Look below for the line that has "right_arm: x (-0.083". Set down the lines from there through the line that has "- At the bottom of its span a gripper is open", exactly as written.

## Dataset section:
□ □ □ □ □ □ □

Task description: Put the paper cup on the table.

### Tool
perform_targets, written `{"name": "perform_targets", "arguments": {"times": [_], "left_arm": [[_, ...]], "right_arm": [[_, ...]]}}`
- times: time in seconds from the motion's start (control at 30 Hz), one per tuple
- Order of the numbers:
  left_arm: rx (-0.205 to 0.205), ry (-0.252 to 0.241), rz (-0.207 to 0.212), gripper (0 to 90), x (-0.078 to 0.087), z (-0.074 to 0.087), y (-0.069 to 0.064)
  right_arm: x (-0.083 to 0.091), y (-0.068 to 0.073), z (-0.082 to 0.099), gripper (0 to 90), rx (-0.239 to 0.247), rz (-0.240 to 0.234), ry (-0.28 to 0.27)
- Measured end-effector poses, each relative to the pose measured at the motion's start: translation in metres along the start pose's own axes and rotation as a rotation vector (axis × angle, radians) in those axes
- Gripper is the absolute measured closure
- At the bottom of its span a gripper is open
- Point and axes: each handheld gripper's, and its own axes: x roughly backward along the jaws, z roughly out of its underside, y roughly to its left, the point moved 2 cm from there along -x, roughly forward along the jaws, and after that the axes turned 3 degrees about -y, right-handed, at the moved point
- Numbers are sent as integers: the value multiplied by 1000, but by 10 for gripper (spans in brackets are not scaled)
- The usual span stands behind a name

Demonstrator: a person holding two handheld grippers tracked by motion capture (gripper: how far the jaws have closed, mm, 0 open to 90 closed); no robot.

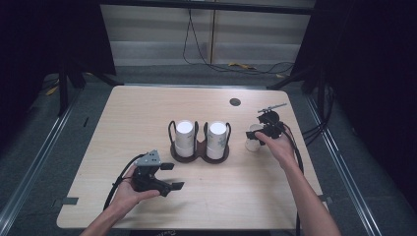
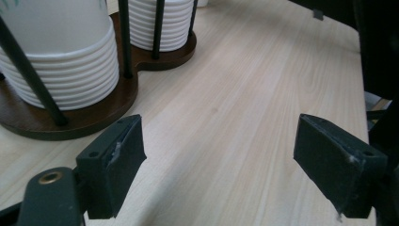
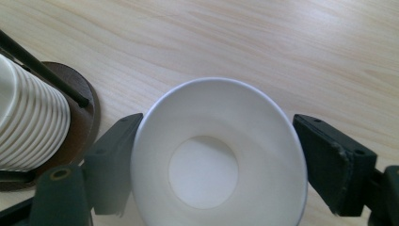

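High view: your right gripper (image 1: 263, 132) straddles the paper cup (image 1: 253, 139) just right of the cup rack (image 1: 199, 153).

Right gripper view: jaws wide, hardly gripping; withdrawing crooked could tip it.

Left gripper view: left gripper (image 2: 219, 165) open, empty.

Pale, light-wood grain with fine streaks across the table (image 1: 147, 113). A small dark grey round disc (image 1: 235, 102) set in that wood, beyond the holder. Dark brown for the holder (image 1: 199, 156) base, black for its thin upright rods. Plain white with ridged rims on the left cup stack (image 1: 185, 138) in the holder; white with faint greenish specks on the right cup stack (image 1: 217, 139). White inside and out on the single cup (image 3: 219, 155), right of the holder. Matt black for the left gripper (image 2: 219, 162), grey for its top plate; black too for the right gripper (image 3: 219, 162).
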Motion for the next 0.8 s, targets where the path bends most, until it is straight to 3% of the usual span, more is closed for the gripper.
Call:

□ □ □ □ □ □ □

## Answer space:
  right_arm: x (-0.083 to 0.091), y (-0.068 to 0.073), z (-0.082 to 0.099), gripper (0 to 90), rx (-0.239 to 0.247), rz (-0.240 to 0.234), ry (-0.28 to 0.27)
- Measured end-effector poses, each relative to the pose measured at the motion's start: translation in metres along the start pose's own axes and rotation as a rotation vector (axis × angle, radians) in those axes
- Gripper is the absolute measured closure
- At the bottom of its span a gripper is open

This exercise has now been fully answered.